Action item: A word-for-word retyping of the listing below is required, with the pictures dropped.

Source material:
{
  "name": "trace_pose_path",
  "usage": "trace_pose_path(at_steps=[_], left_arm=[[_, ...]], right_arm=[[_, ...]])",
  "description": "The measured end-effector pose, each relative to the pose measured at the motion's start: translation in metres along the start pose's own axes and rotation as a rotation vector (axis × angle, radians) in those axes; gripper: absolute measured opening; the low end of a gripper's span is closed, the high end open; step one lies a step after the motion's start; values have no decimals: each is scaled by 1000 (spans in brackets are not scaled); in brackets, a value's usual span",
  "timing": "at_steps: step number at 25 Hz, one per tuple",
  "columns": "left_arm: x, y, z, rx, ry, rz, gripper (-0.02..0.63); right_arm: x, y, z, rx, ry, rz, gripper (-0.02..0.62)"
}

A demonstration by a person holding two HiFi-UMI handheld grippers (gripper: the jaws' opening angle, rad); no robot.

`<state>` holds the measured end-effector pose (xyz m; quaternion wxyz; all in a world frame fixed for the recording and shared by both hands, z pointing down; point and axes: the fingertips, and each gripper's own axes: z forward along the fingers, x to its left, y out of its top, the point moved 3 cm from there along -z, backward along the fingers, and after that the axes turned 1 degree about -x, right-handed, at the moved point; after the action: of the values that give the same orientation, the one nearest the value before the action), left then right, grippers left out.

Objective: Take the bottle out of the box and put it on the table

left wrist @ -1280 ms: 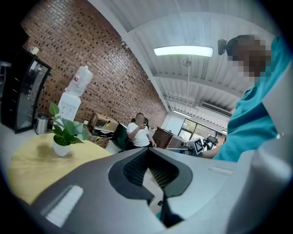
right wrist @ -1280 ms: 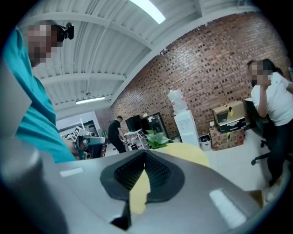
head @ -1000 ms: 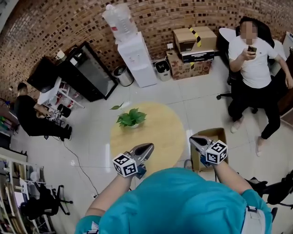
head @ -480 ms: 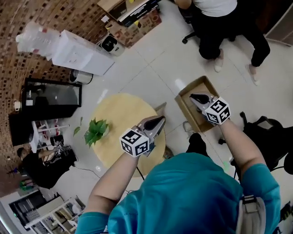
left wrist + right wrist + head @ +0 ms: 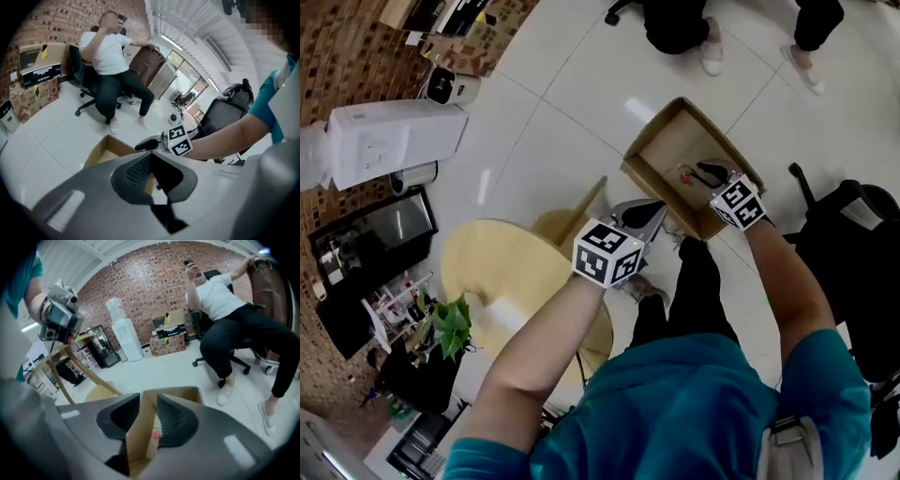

Answer:
{
  "name": "trace_pose_path",
  "usage": "trace_pose_path(at_steps=[_], left_arm=[[_, ...]], right_arm=[[_, ...]])",
  "description": "The measured end-effector pose, each relative to the pose measured at the motion's start: translation in metres along the start pose's own axes and rotation as a rotation vector (axis × angle, radians) in those axes; gripper: absolute measured opening; the low end of a gripper's span is closed, the high end open; step one lies a step after the motion's start; values have no decimals: each is scaled by 1000 (spans in brackets are not scaled); in brackets, a value's usual span",
  "timing": "at_steps: step number at 25 Hz, one per tuple",
  "columns": "left_arm: x, y, z, rx, ry, rz, gripper (-0.02..0.63); right_arm: x, y, z, rx, ry, rz, gripper (-0.02..0.62)"
}

A demonstration by a person holding two HiFi-UMI handheld grippers (gripper: the jaws' opening angle, rad); no robot.

`<state>` holds the measured end-effector pose (xyz m; quaternion wxyz; all in a world frame fixed for the recording and shared by both hands, z pointing down; point and axes: the fingertips, and each gripper's own axes: z forward along the fingers, x to its left, y out of its top, the point moved 3 cm from there along -z, backward along the fingers, and after that the axes turned 1 degree about -x, right-handed, at the moved point; after the action: of the values that give the same orientation, the one nearest the value before the action), left then right, grippers left out.

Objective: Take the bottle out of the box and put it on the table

left wrist @ -1280 ms: 
right wrist @ -1280 ms: 
head @ -1000 ms: 
head @ -480 ms: 
left wrist + right wrist + head @ +0 ms: 

This exercise requires nothing further.